-- Requirement --
Gather all lines from the material that contain "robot".

-- Records shown --
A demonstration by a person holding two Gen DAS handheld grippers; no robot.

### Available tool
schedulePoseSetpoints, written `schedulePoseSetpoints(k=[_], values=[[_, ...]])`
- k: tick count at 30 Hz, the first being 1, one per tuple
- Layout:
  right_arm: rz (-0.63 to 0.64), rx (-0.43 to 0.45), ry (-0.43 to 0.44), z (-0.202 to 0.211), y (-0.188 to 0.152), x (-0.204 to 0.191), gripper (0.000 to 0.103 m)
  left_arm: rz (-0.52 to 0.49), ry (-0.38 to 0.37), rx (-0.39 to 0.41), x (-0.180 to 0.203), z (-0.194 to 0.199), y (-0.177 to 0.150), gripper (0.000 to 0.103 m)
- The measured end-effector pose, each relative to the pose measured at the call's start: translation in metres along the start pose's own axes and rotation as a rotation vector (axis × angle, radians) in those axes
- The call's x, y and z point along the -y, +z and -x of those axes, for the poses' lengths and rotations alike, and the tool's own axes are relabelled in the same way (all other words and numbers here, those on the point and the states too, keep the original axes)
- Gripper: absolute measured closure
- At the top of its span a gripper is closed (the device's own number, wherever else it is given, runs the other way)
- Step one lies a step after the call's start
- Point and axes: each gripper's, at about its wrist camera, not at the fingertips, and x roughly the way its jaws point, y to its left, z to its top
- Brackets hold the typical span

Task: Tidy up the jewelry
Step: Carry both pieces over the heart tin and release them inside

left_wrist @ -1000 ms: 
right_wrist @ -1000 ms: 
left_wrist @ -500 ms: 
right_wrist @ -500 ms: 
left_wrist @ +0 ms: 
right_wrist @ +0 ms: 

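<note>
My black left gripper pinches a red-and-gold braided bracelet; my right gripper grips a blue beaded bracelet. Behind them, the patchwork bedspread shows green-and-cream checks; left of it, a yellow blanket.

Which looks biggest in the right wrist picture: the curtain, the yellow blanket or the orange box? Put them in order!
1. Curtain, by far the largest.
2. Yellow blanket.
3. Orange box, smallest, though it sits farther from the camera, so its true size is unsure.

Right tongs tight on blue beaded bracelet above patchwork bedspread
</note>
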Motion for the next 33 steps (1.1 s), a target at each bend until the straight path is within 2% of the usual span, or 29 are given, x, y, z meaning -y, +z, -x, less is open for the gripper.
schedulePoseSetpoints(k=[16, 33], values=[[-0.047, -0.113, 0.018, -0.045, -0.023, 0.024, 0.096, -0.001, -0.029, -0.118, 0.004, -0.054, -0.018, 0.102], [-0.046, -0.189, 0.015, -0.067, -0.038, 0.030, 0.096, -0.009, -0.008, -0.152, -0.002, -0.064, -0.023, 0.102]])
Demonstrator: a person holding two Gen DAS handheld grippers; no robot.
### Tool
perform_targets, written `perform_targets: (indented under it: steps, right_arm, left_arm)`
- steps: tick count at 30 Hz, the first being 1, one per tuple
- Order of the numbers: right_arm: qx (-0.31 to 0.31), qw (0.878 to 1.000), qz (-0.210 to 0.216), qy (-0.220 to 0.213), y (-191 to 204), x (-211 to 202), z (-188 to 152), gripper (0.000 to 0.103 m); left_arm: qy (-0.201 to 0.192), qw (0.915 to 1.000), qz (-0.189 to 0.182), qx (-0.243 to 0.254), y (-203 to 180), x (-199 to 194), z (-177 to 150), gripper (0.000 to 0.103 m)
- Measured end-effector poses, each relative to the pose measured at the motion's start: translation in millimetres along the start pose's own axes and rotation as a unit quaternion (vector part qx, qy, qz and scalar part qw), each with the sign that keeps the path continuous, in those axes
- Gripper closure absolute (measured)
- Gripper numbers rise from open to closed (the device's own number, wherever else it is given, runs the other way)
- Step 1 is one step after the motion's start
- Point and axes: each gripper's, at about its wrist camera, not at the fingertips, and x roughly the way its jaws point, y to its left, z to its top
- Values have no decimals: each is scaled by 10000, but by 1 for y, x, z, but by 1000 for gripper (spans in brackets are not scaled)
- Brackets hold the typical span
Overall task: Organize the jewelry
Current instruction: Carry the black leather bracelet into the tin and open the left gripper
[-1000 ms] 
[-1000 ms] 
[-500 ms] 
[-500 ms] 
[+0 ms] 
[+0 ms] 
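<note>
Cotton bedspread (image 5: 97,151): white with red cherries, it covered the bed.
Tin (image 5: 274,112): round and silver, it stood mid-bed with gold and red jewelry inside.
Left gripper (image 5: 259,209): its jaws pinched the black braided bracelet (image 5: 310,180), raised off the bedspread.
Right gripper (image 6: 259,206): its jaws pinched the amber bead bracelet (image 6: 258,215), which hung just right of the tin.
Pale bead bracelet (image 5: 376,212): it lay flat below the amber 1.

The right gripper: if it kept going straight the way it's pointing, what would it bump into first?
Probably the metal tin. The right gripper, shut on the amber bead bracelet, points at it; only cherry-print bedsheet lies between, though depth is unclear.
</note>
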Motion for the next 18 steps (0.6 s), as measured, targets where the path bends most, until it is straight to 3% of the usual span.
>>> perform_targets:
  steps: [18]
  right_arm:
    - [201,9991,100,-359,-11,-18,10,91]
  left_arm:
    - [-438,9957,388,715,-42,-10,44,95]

-- Output --
A demonstration by a person holding two Gen DAS handheld grippers; no robot.
Demonstrator: a person holding two Gen DAS handheld grippers; no robot.

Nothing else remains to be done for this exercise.